> _Input data_
● ● ●

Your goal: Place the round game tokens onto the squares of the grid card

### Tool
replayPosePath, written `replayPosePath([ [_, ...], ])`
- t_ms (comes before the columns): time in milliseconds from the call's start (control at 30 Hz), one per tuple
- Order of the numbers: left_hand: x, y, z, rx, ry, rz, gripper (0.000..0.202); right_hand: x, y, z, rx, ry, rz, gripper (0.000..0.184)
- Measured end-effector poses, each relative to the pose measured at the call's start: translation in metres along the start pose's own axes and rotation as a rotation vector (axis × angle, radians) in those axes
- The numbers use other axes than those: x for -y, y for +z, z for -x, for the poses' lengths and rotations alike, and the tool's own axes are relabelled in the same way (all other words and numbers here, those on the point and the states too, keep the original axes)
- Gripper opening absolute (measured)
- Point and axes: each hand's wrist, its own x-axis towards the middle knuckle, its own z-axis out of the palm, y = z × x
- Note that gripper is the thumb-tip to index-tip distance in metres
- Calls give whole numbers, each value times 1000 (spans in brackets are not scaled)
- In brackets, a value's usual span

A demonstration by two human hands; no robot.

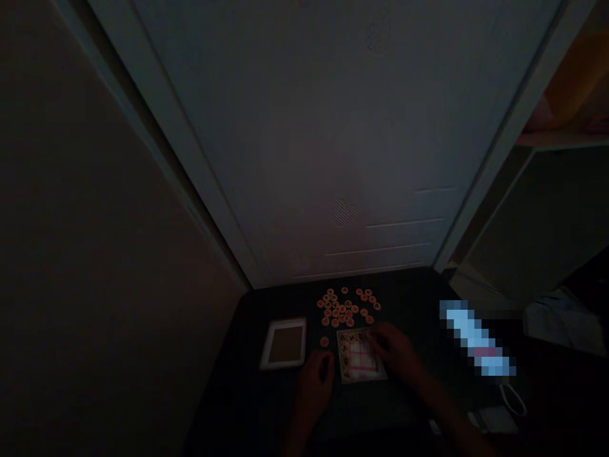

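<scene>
Small round pieces, apparently xiangqi pieces (342,310), lie scattered on the dark table. A square tray (364,379) has more of them lined along its left and top edges, with a pale, red-lined surface showing inside. Over the tray's upper right corner, my right hand (394,346) has its fingers pinched at the row; whatever is between the fingertips is hidden. My left hand (316,376) rests just left of the tray with its fingers curled, and the inside of the hand is too dark to make out. A single piece (324,341) lies just above it.
A white-rimmed rectangular frame or lid (304,330) with a brown middle lies on the left of the table (238,393). A pale panel (309,127) rises behind. Right of the table are a bright pixelated shape (476,339) and a white cord loop (514,401). The light is very dim.
</scene>
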Motion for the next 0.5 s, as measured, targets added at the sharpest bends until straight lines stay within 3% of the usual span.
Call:
replayPosePath([
  [500, 0, -1, 0, -5, 13, -5, 19, 1, 3, 1, 40, -74, 204, 20],
])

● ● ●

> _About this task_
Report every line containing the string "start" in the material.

> _Output of the exercise_
- t_ms (comes before the columns): time in milliseconds from the call's start (control at 30 Hz), one per tuple
- Measured end-effector poses, each relative to the pose measured at the call's start: translation in metres along the start pose's own axes and rotation as a rotation vector (axis × angle, radians) in those axes

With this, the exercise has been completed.